THIS DAY: On this day, in 1870, the Metropolitan Museum of Art was incorporated in New York City, according to Brittanica — what used to be Encyclopedia Brittanica.
The complex of buildings at its present location in Central Park opened in 1880.
The Met’s main building facing Fifth Avenue was designed by Richard Morris Hunt and completed in 1902. McKim, Mead, and White designed certain later additions. The American section, added in 1924, included the 1823 marble facade saved from the demolished U.S. Branch Bank on Wall Street. The remainder of the 20th-century additions were completed by the architectural firm of Kevin Roche John Dinkeloo and Associates. They included the Robert Lehman Wing (1975), with its Old Masters and Impressionist and Post-Impressionist works; the wing (1978; previously called the Sackler Wing) housing the Temple of Dendur, a monument given by Egypt; the American Wing (1980), a four-acre addition that was wrapped around the old section and contains the largest collection of American arts in the world; the Michael C. Rockefeller Wing (1982), which houses the arts of Africa, Oceania, and the Americas; the Lila Acheson Wallace Wing (1987), which displays modern and contemporary art; and the Henry R. Kravis Wing (1990), which contains sculpture and decorative arts of Europe up to the early 20th century.
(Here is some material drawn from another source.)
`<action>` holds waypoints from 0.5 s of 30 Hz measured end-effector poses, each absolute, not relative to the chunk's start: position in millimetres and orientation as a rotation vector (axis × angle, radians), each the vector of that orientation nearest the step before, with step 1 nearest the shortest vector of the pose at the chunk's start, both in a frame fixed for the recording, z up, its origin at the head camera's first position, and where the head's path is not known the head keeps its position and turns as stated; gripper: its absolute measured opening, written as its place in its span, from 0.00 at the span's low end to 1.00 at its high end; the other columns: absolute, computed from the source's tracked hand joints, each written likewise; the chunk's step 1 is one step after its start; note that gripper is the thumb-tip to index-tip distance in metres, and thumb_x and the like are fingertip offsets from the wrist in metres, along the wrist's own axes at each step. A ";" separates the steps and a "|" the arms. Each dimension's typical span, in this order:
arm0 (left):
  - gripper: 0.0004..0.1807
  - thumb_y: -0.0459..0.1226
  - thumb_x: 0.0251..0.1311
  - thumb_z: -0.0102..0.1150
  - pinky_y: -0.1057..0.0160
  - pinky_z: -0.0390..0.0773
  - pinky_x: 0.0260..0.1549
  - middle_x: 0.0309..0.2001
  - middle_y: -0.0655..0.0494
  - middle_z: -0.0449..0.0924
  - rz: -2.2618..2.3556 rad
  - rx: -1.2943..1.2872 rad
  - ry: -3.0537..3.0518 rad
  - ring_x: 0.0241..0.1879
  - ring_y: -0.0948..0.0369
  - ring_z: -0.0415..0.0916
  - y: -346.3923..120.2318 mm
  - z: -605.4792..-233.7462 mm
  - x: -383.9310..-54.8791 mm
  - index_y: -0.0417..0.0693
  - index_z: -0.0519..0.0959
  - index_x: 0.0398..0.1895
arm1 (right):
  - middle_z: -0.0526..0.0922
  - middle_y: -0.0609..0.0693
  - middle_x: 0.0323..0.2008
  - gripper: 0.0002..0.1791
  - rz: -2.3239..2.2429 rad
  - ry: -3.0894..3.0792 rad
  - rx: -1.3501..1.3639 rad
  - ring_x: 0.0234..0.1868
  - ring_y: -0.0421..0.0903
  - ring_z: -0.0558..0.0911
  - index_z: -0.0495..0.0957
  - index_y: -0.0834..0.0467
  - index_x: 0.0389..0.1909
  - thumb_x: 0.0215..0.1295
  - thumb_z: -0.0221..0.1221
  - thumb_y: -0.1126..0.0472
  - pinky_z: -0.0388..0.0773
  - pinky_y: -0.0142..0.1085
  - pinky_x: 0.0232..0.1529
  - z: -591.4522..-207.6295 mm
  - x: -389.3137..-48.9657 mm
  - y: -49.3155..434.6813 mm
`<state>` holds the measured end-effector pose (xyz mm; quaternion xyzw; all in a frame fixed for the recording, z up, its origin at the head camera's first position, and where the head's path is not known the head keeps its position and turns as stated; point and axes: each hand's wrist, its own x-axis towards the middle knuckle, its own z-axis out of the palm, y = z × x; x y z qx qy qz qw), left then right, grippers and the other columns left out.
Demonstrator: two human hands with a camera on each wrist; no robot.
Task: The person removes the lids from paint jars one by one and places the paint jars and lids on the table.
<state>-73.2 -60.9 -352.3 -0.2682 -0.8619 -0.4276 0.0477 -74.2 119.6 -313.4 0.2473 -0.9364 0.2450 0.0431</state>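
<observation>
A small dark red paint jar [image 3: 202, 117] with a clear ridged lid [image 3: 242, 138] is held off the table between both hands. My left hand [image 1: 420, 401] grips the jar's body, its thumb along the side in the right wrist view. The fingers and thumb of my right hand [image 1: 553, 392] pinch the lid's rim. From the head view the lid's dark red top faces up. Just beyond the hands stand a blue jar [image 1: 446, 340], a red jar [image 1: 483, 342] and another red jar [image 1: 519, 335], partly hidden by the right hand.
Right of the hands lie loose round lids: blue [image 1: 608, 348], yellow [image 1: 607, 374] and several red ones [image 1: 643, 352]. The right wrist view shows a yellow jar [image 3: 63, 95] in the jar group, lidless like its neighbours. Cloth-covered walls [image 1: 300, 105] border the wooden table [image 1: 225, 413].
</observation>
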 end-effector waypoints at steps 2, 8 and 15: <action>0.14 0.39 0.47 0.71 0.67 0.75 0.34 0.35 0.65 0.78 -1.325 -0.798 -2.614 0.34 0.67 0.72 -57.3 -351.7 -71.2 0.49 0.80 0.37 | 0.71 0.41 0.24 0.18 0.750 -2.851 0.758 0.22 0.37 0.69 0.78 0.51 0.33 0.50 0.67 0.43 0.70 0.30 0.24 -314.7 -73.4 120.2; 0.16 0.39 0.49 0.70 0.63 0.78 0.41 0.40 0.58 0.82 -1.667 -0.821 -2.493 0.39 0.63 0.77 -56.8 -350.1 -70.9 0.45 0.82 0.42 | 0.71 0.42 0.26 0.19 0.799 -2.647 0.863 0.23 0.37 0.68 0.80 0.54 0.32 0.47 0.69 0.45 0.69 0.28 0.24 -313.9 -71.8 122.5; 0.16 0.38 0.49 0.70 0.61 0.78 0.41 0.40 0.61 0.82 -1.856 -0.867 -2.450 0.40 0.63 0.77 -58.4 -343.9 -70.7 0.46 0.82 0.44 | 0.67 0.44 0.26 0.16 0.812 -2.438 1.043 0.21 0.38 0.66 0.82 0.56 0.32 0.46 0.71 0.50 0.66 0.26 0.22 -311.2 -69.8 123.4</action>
A renovated and reconceived group of 15 galleries featuring the “art of the Arab lands, Turkey, Iran, Central Asia, and later South Asia”—one of the most comprehensive collections of its type—was opened in 2011. From 2016 to 2020 the Met hosted its modern and contemporary art programs in the former location of the Whitney Museum of American Art, a Marcel Breuer-designed building at East 75th Street and Madison Avenue; the Met Breuer was designed to host exhibitions and performances related to 20th- and 21st-century art, artist commissions and residencies, and educational programming.